Summary of proposed guarantee
Summaries of proposed guarantees are provided prior to Board consideration and before final contract signing, and they are therefore subject to change. Project briefs are disclosed after Board consideration and contract signing and reflect the terms of the project at the time of contract signature. Environmental and Social Review Summaries are provided for projects assigned an Environmental Assessment Category of A or B.
- Project name
- Energía Eólica de Honduras S.A
- Project ID
- Fiscal year
- Guarantee holder
Globeleq Mesoamérica Energy S.A.
- Investor country
- Host country
- Environmental category
- Date SPG disclosed
- November 01, 2013
- Project Board date
- December 19, 2013
- Gross exposure
- $84.0 million
- Project type
- Strategic priority area
- ESRS for Energía Eólica de Honduras S.A November 01, 2013
This summary covers an investment by Globeleq Mesoamérica Energy S.A. of Panama in Energía Eólica de Honduras S.A. in Honduras. The investor has applied for a MIGA guarantee of $84.0 million for a period of up to 20 years against the risks of transfer restriction, expropriation, war and civil disturbance, and breach of contract.
The project consists of the development in two phases of a 126 megawatt wind park located 20 kilometers south of the capital city of Tegucigalpa, between the municipalities of Santa Ana and San Buenaventura. The construction of phase one has been completed and started commercial operations in December 2011. Phase two, currently in development, involves the expansion of the power plant by adding 24 megawatts of additional capacity through the installation of five G-87 and seven G-97 Gamesa wind turbines.
The proposed project will supply relatively cheap, clean, and renewable energy in one of the region’s poorest countries. It will diversify Honduras’s energy matrix, as about 60 percent of the country’s electricity generation currently comes from sources that are derived from fossil fuels. Approximately 270 tons of greenhouse gas emissions will be eliminated by replacing these thermal sources with wind power.

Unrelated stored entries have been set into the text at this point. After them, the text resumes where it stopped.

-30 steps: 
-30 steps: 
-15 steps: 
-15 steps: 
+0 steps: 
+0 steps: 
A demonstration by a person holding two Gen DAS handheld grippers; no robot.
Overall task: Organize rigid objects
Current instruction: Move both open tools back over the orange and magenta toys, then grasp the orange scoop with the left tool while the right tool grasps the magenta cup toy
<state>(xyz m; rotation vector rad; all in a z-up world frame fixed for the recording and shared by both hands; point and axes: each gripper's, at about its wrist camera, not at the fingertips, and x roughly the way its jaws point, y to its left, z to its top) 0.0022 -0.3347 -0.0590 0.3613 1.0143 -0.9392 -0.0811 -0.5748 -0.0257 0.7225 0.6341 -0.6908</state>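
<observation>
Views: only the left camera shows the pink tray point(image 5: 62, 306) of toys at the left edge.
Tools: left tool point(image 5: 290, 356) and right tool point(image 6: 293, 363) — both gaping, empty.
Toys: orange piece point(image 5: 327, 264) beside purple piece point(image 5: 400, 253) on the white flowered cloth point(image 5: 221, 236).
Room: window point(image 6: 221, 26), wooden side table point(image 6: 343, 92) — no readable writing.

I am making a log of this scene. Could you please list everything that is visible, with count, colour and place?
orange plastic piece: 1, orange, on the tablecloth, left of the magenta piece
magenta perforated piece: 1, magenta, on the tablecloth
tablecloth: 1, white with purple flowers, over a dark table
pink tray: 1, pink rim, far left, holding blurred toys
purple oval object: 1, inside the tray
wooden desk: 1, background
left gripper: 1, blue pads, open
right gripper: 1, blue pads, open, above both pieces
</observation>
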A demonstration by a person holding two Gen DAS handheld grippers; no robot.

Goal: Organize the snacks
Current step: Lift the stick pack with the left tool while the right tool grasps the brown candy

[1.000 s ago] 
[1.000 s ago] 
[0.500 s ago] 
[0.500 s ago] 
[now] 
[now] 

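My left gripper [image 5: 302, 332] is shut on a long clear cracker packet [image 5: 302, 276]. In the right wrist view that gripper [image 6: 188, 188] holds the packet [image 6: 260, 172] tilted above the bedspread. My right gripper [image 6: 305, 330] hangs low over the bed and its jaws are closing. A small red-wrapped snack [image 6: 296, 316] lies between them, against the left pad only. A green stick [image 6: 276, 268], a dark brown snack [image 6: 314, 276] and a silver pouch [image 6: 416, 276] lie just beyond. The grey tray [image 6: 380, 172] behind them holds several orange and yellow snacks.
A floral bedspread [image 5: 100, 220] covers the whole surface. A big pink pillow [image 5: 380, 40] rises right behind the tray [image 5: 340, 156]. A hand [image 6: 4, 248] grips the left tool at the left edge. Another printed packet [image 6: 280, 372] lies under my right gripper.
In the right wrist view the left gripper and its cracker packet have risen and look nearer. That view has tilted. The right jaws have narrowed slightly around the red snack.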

In addition, most of the project’s electricity will be generated during the dry season, when the country’s hydropower capacity (which contributes 37 percent of Honduras’ energy requirements) is significantly reduced.
The proposed project will help stabilize the country’s energy costs by decreasing the use of imported oil. This will also lower the volatility of electricity tariffs during the 25-year term of the power-purchase agreement with the state-owned utility.
Approximately 150 temporary jobs will be created during the construction of phase 2 and the plant will employ more than 40 people on an ongoing basis. Training programs will be provided to permanent personnel.
As a major foreign direct investment in Honduras, the proposed project is expected to have a significant demonstration effect by increasing private-investor confidence in the Honduran economy and the country’s institutions.
This project is aligned with the World Bank Group Country Assistance Strategy for Honduras, particularly with regard to developing renewable energy connections to the country’s grid.
MIGA’s support for this project is aligned with the Agency’s priorities of insuring investments into countries eligible for financing from the International Development Association as well as insuring complex projects.